The butter for guns swap faces a veto threat from the White House and rejection by the Democratic Senate, which say the GOP measure unfairly hits the middle-class and the poor. Democrats are making it plain they expect any effort to turn off the automatic spending cuts to include additional taxes. The resulting deadlock is highly unlikely to be resolved before Election Day.
The measure contains cuts supplied by six different House committees and includes changes to the food stamp program that would remove almost 2 million recipients through tighter enforcement of eligibility rules and would cut back a 2009 benefit increase, costing a family of four $57 a month. Federal workers would have to contribute 5 percentage points more of their pay toward pension plans that are more generous than most private sector workers receive.
Fully 25 percent of the cuts come from programs that benefit the poor, while cuts to President Barack Obama's health care plan affect those with modest incomes. A cut to the Social Services Block Grants, which Republicans say duplicates other programs, would hit programs like Meals on Wheels for the elderly, child care and child abuse prevention. Another provision opposed by most Democrats would deny illegal immigrants tax refunds from the $1,000-per-child tax credit.
Senate Majority Leader Harry Reid, D-Nev., stepped off the sidelines Wednesday with a forceful speech promising to leave the sequester in place until Republicans show more flexibility on cutting the budget deficit through a mix of new revenues and spending cuts.
Reid said. 

"Republicans refused to be reasonable. They refused to raise even a penny of new revenue or ask millionaires to contribute their fair share to help reduce our deficit and our debt," "It is their intransigence — their refusal to compromise — that leaves us facing the threat of the sequester, and its difficult but balanced cuts."

The White House veto threat arrived just a few hours later.
 
"The bill relies entirely on spending cuts that impose a particular burden on the middle class and the most vulnerable among us, while doing nothing to raise revenue from the most affluent," a White House statement said.

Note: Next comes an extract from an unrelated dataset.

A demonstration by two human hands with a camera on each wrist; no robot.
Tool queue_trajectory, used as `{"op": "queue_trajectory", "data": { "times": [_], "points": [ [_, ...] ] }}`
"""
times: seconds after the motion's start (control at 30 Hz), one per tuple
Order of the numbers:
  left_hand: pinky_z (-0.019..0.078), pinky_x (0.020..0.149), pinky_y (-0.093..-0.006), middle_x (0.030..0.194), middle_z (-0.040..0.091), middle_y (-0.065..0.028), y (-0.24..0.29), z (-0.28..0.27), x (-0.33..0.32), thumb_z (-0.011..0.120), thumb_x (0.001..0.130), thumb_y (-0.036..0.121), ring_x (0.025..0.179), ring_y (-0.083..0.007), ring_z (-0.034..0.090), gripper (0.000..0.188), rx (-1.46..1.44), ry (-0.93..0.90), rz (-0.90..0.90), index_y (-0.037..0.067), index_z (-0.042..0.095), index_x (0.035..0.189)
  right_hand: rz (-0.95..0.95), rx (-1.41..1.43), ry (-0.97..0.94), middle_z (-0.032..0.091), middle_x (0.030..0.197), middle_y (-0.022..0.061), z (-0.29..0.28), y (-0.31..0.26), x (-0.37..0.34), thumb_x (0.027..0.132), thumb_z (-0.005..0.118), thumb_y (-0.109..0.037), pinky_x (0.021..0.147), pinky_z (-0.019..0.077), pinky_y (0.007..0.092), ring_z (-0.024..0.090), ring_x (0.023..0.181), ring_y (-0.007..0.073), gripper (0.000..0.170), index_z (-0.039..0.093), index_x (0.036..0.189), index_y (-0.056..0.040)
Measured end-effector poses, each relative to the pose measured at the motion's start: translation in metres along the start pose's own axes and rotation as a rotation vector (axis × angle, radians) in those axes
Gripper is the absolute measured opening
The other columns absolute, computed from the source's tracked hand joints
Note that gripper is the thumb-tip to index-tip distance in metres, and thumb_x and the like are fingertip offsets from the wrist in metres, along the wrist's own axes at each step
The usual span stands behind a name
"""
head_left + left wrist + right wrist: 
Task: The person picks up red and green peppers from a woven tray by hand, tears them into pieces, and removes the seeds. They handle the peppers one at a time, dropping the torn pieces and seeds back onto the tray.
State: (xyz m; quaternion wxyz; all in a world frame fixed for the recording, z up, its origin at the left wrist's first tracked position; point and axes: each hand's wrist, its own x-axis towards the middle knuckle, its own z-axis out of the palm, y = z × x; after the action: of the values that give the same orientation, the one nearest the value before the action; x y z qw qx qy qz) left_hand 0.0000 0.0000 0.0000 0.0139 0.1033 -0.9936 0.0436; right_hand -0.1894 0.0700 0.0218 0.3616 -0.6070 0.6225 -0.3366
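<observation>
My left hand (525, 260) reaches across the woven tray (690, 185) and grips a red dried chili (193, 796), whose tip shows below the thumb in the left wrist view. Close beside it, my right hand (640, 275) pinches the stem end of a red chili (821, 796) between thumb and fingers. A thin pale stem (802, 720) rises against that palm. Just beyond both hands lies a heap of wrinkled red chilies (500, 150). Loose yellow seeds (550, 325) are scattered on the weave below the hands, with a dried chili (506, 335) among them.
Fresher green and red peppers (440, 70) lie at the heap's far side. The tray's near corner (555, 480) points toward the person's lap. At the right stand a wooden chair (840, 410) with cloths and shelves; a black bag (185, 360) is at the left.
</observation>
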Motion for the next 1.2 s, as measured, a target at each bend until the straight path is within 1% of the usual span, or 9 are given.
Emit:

But two top Republicans, House Armed Services Committee Chairman Howard "Buck" McKeon of California and Budget Committee Chairman Paul Ryan of Wisconsin, countered Wednesday with an editorial on RealClearPolitics.com that warned of the "crippling effect" the sequester would have on the military, including troop cuts and gains made against terrorism.
"In addition to this threat to our national security, the sequester would also impose deep cuts to programs like the National Institutes of Health and border security, squeezing critical priorities," the lawmakers wrote. "The House is taking action to avoid these dire results by replacing the sequester with common-sense spending reductions."
The Congressional Budget Office issued a new analysis on the GOP measure as well, declaring the measure would cut the deficit by as much as $243 billion over the coming decade. But deficits for next year would actually increase by about $20 billion, depending on when the measure could be enacted.